- Directions for this task: Reproduce only the lines of the material below that start at the line containing "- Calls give" and stop at the line containing "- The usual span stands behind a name". Keep both end lines.

- Provided data:

- - -

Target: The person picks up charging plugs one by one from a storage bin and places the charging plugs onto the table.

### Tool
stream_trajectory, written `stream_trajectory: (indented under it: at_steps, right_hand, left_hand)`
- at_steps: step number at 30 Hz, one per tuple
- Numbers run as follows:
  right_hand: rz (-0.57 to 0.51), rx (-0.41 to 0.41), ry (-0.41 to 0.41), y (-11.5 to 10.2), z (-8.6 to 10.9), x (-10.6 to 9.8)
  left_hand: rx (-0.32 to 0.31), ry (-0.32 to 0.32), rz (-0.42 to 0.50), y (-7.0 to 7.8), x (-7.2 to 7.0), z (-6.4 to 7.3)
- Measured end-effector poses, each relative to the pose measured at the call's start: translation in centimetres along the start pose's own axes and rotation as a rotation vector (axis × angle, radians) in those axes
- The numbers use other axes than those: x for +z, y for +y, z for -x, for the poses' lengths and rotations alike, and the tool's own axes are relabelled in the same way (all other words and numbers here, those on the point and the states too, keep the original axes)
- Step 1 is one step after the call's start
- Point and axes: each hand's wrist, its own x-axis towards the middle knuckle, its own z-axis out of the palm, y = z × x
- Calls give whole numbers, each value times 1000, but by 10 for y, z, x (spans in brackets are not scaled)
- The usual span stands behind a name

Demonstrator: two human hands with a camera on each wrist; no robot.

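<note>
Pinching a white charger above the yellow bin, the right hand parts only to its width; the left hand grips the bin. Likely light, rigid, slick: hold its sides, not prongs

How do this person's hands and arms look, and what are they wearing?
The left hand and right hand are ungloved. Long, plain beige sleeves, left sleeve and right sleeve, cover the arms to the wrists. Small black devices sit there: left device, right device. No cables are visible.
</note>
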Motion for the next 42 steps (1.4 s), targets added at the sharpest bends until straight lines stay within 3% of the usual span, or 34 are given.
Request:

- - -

- Response box:
- Calls give whole numbers, each value times 1000, but by 10 for y, z, x (spans in brackets are not scaled)
- The usual span stands behind a name

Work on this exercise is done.